# Dangerous Big Game and my Girl



## mattinthewild (Mar 12, 2011)

I don't know how many bedtime stories I've shared with my 9 year old girl about one of America's last frontiers: ALASKA!!! Hundreds probably. But after last week she now has stories of her OWN to hopefully share with her kids. About a month ago I inquired on this forum about the best shotgun for a bear...Well, I didn't end up using it but I sure was glad I had backup. While hiking we came face to face with over a dozen coastal Brown bears and a dozen black. Since the salmon were running in full force they paid us little attention. If you have a little girl or boy I hope you watch this cause this is why I hunt. It's all about sharing these kinds of moments with those you care about most. This is my favorite BIG (really big) game video yet! I hope you enjoy:


----------



## mattinthewild (Mar 12, 2011)

If you have the internet speed it's worth watching in HD.


----------



## OldEphraim (Mar 6, 2011)

Amazing video Matt! Made me think about all the adventures I had with my dad growing up. What an experience for your daughter to have and to share it with you. Not many adults let alone kids have an opportunity to experience first hand the beauty of Alaska. That is an adventure she will take with her for the rest of her life. I never made it to Alaska with my dad but we took many trips around the world to remote places like Alaska when I was a kid and the experiences we had are some of my most treasured memories. Your absolutely right, it is these kind of moments and ones we have in our own back yard of Utah with those we care about that make hunting and spending time in the woods so worth it. Thanks for sharing!


----------



## Dunkem (May 8, 2012)

Man you are awesome.What a thrill for you and your daughter! I see you have her running the trails already.Keep it up Matt,life waits for no one.8)


----------



## stillhunterman (Feb 15, 2009)

mattinthewild said:


> I don't know how many bedtime stories I've shared with my 9 year old girl about one of America's last frontiers: ALASKA!!! Hundreds probably. But after last week she now has stories of her OWN to hopefully share with her kids. About a month ago I inquired on this forum about the best shotgun for a bear...Well, I didn't end up using it but I sure was glad I had backup. While hiking we came face to face with over a dozen coastal Brown bears and a dozen black. Since the salmon were running in full force they paid us little attention. If you have a little girl or boy I hope you watch this cause this is why I hunt. *It's all about sharing these kinds of moments with those you care about most.* This is my favorite BIG (really big) game video yet!

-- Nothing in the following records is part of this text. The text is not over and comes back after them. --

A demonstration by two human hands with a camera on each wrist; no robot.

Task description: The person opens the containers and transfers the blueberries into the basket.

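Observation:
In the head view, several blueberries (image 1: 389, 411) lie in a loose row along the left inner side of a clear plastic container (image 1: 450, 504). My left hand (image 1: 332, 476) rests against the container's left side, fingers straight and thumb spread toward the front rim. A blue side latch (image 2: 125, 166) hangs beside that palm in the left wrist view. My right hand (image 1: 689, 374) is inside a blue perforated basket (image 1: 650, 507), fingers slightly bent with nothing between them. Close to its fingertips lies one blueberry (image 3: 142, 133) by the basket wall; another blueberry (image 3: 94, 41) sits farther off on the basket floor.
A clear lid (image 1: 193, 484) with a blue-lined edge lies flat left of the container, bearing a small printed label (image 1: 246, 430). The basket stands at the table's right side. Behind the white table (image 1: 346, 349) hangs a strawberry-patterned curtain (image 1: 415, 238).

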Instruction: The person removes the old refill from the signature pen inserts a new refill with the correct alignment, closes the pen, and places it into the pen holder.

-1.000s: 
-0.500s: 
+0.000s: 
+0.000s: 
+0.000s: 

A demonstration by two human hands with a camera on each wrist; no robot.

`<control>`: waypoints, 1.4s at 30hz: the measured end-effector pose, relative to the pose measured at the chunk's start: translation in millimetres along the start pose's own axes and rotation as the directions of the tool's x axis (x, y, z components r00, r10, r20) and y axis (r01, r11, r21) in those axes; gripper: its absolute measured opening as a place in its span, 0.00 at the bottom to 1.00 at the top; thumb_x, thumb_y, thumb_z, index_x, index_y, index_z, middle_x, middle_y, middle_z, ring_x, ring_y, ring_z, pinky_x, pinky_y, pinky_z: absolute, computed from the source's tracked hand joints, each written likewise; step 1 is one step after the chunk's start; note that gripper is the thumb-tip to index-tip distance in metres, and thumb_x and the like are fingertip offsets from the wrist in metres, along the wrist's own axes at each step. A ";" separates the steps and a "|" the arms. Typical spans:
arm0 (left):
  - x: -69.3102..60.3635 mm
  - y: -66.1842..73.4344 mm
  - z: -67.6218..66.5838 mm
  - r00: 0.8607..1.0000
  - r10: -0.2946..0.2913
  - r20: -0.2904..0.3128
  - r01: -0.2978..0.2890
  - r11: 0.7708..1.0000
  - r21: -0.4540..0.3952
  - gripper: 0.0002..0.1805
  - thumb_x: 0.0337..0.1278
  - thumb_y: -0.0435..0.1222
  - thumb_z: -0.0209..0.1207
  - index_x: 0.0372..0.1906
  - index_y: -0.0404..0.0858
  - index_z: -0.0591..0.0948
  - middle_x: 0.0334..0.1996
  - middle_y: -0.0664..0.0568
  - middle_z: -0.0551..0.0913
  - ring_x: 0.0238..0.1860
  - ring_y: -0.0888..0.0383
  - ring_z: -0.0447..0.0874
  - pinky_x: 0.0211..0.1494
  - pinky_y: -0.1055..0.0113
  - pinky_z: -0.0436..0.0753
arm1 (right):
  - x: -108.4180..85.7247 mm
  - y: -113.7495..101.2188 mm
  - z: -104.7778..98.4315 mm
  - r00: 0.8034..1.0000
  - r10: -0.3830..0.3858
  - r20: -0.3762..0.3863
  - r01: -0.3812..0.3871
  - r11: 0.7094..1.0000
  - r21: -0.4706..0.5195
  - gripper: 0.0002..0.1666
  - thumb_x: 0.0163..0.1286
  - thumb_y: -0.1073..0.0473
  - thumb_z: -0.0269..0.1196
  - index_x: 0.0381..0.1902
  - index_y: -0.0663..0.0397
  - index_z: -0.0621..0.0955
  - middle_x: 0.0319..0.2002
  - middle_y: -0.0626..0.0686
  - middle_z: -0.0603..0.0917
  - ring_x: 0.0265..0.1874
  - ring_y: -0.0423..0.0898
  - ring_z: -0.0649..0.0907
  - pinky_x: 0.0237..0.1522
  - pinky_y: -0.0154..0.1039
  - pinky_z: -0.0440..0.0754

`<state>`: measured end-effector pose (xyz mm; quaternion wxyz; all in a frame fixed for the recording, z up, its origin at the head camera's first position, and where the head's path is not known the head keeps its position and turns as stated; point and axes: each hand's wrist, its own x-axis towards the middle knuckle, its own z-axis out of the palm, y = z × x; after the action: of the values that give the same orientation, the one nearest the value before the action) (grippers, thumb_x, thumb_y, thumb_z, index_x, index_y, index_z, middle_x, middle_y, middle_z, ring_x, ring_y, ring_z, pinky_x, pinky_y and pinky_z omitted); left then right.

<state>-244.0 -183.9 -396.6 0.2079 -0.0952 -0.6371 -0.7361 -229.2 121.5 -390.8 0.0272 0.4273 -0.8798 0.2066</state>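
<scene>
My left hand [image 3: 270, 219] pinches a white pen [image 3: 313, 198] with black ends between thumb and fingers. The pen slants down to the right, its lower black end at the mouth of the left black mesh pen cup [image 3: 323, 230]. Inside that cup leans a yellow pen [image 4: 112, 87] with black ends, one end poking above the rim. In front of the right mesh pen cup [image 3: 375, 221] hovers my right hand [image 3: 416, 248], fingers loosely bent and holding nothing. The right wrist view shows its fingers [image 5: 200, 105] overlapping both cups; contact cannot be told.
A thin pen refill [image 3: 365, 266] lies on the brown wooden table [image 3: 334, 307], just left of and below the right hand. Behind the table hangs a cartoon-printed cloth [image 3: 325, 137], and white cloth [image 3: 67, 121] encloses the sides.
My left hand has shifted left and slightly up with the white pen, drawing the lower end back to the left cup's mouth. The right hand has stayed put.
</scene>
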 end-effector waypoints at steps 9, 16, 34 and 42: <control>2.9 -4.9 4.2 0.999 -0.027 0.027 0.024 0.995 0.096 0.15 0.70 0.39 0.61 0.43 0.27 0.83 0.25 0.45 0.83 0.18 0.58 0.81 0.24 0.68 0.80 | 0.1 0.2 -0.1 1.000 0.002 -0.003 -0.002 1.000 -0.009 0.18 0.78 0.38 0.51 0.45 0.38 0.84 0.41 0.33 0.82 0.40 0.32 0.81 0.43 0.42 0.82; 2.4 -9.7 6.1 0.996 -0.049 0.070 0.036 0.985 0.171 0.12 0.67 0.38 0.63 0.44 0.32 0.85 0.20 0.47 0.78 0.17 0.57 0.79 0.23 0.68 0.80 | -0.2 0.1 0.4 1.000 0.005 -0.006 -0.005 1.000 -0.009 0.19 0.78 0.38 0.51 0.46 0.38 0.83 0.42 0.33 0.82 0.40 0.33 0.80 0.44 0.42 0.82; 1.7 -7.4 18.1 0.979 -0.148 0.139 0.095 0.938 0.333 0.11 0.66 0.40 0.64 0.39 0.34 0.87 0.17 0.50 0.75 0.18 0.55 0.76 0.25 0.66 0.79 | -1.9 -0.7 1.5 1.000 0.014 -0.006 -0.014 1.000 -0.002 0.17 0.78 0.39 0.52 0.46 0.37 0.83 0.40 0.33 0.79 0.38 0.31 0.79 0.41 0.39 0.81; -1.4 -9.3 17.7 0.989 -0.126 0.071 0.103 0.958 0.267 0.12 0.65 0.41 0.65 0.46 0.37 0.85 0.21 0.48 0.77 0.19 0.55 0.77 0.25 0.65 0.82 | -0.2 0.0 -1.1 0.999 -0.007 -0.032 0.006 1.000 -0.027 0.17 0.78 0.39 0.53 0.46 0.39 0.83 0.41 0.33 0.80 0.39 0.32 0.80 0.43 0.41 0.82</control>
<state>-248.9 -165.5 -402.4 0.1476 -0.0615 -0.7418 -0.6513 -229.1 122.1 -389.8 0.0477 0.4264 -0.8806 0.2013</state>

I hope you enjoy:


Well said Matt, I heartily concur. In a word, your vid was OUTSTANDING! Thanks a bunch for posting it up!


----------



## longbow (Mar 31, 2009)

Where up here in Alaska were you guys?


----------



## swbuckmaster (Sep 14, 2007)

Livn the dream


----------



## mattinthewild (Mar 12, 2011)

Thanks guys. Landed in Petersburg and then took a boat north to Juneau.


----------



## sharpshooter25 (Oct 2, 2007)

Amazing video Matt thanks for sharing. What program do you use to edit your videos?


----------



## Bears Butt (Sep 12, 2007)

The best video yet Matt! Thanks for sharing and thanks for introducing your daughter as well! Talk about a memory of a lifetime!


----------



## Packfish (Oct 30, 2007)

Very very nice- Thank you


----------



## Greenhead_Slayer (Oct 16, 2007)

Awesome. Was that all shot with a GoPro?


----------



## mattinthewild (Mar 12, 2011)

Just the swimming with the fish part was. Everything else a Sony cyber shot.


----------



## Jonwo (Apr 29, 2010)

Amazing! Going to have to take a trip to alaska soon now great video


----------